The next morning, she stood on the street for a moment.

“What are you doing there?” her mother said. “Your uncle won’t be here for a half hour.”

“I know,” she said.

She waited in that dusty street, and when Eduardo did not come up it, she was about to break all the rules of her life and go down to that brickyard and maybe the moment he saw her he would come over and hold her, the way he had when they had
danced the night before, and he would tell her that he wanted her to be his girlfriend and then she would say to her uncle, no, you go, I am staying here because I love Eduardo.

“Are you ready?” she remembers hearing her uncle say.

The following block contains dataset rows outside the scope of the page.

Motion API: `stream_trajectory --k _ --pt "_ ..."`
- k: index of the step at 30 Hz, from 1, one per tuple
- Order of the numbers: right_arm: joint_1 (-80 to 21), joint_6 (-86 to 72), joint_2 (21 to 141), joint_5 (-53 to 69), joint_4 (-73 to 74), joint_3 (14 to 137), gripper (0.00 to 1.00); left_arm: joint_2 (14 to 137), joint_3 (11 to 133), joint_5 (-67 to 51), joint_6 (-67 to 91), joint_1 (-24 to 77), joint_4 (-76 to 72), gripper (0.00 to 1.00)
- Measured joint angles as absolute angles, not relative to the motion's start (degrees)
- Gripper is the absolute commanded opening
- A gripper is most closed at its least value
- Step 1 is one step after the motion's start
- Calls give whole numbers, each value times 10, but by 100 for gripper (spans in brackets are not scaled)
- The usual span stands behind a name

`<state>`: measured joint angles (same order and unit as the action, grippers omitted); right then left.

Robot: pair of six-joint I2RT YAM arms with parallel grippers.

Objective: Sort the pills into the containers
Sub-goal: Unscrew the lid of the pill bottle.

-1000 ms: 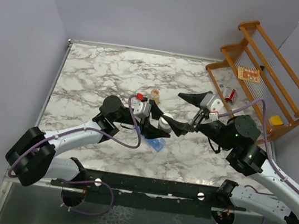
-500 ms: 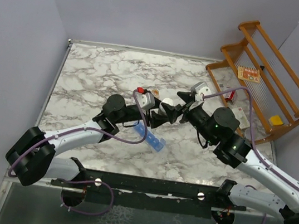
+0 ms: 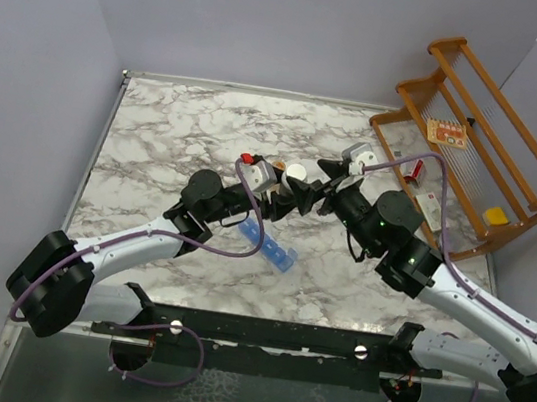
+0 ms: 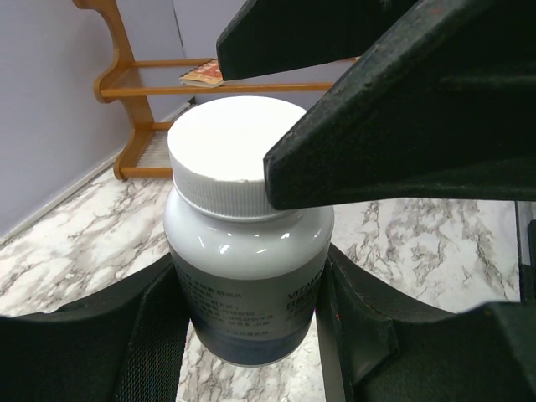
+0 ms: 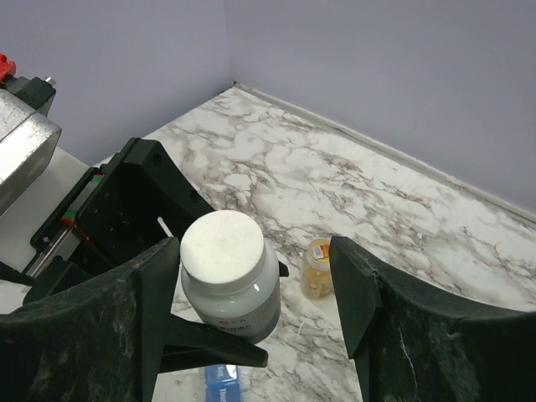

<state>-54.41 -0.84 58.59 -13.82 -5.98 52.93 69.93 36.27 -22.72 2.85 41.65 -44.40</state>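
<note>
— Left wrist view first: what's the left gripper [image 4: 243, 343] doing?
— Clamped on the grey bottle [image 4: 247, 276]; both fingers [image 4: 92, 335] press the lower body from either side; white cap [image 4: 222, 151] is on, with printed text on the label too small to read.
— Right gripper?
— Right gripper [image 5: 254, 249] has its jaws spread, straddling the cap from above; one jaw sits just beside the cap rim, the other stands well clear; can't tell if the near one touches; it holds nothing.
— Same in the top view?
— Yes; both grippers meet mid-table, tips together at the bottle; left arm reaches in from the left, right arm from the right.
— Where are the containers [image 3: 274, 253]?
— Blue strip lying flat on the marble table [image 3: 157, 134], slanted, on the near side of the two grippers, between the arms; nothing touches it; one end shows under the bottle in the right wrist view; can't tell if the lids are up or down.
— Anything else?
— Amber bottle [image 5: 318, 268] upright on the marble just beyond the grey one, apart from it; wooden rack [image 3: 482, 122] at the far right corner; pills not made out.
</note>
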Motion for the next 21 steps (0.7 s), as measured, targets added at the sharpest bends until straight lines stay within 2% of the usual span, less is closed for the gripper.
stream_trajectory --k 7,15,17,20,21 --pt "-544 -19 601 -138 -79 529 69 700 363 -222 28 417 -444 0" --pt "-545 -27 626 -139 -95 529 58 700 363 -217 28 417 -442 0" --pt "-547 -28 632 -139 -95 529 53 700 363 -216 28 417 -442 0" --pt "-548 -27 635 -139 -95 529 37 700 363 -216 26 417 -441 0" --pt "-550 -27 635 -139 -96 529 37 700 363 -216 26 417 -440 0"
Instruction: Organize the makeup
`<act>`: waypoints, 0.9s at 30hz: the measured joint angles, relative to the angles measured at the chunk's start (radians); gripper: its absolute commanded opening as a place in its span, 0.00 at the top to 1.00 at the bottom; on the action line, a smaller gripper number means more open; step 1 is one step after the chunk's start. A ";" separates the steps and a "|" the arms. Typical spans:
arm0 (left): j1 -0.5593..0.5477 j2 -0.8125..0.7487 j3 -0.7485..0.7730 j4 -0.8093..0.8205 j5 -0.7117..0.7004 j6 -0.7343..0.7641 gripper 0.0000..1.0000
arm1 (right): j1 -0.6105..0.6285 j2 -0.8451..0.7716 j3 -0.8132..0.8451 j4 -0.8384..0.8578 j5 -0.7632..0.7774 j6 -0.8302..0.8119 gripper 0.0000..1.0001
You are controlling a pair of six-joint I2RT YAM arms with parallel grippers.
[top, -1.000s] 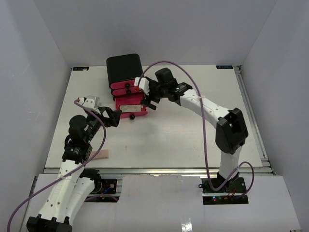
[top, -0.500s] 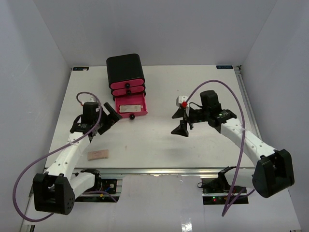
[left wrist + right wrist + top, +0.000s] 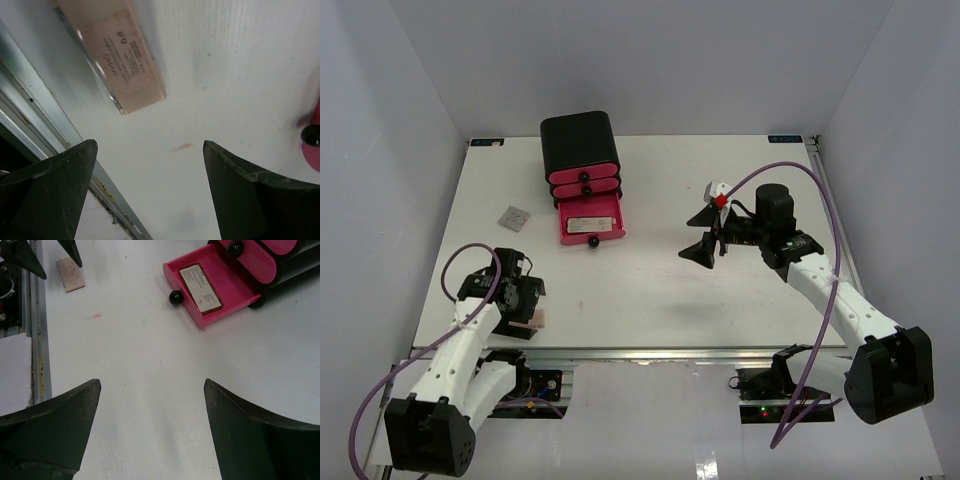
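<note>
- Dark fingers of the left tool (image 3: 149,145) fill the bottom of its wrist view. They stand well apart with nothing between them, above the near left edge of the desk (image 3: 720,300).
- Just ahead of those fingers lies the beige-pink pad (image 3: 122,65), flat on the desk close to the metal edge rail and untouched by either finger.
- It looks like a flat oblong slab with a printed label on its face and a thin clear rim, so it probably needs a pinch across its narrow sides.
- A faint reddish smear (image 3: 182,146) marks the desk between the pad and the box.
- The right tool (image 3: 151,382) hangs over the middle right of the desk. Its fingers are spread wide and hold nothing.
- The black box (image 3: 578,140) stands at the back of the desk with its two upper pink drawers closed and the bottom drawer (image 3: 227,277) pulled out.
- Inside that drawer a flat rectangular compact (image 3: 201,287) lies label up along one side, with free room beside it.
- A small grey square palette (image 3: 513,217) sits alone on the desk to the left of the box, well apart from both arms.
- No lipstick tubes or foundation bottles can be seen in any view, and whether any lie in the closed drawers cannot be told.
- Judging by this layout, the task looks partly done. The compact is put away, while the pad and the palette lie loose and the drawer is not yet shut.
- The pad, right under the left tool, seems the likely next item.
</note>
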 measured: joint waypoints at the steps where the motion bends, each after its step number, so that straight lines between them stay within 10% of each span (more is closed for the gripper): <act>1: 0.001 0.012 0.000 -0.016 -0.017 -0.023 0.02 | 0.000 -0.003 -0.004 0.003 0.005 0.005 0.10; 27: 0.270 0.310 -0.007 0.164 -0.056 0.090 0.07 | -0.043 -0.018 -0.033 0.035 0.012 0.016 0.10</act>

This was on the morning of May 8, 1998.

CHAPTER FIVE

S
ilvia was going into a world where the two American faiths rule at once, and people like her die because they cannot tell the difference.

There is the American worship of commerce that piles money to the sky and makes all good people rich. This moves in the opposite direction of an older belief, one whose prayer books still carry the smell of cold winter seawater from the wood ships of the Puritans, who came to run the morals of a nation. All these years later, their teachings that dourness is good and laughter is bad still cause Washington to make the control of strangers of great importance. If they are not white, then they come from the devil.

There was an afternoon in the House of Representatives in Washington when Peter King watched warily as Rick Lazio walked toward him.

King, a Republican congressman from Long Island, was standing in the aisle and Lazio, then another Republican congressman from Long Island, came on an errand on behalf of the Speaker of the House of Representatives, Newt Gingrich. It was over a bill that would allow immigrants without papers to be deported, right at the
airport if found there, with no hearings. Tackle them in airports and at borders, tie them up, and send them back like packages. No hearing or evidence would be required.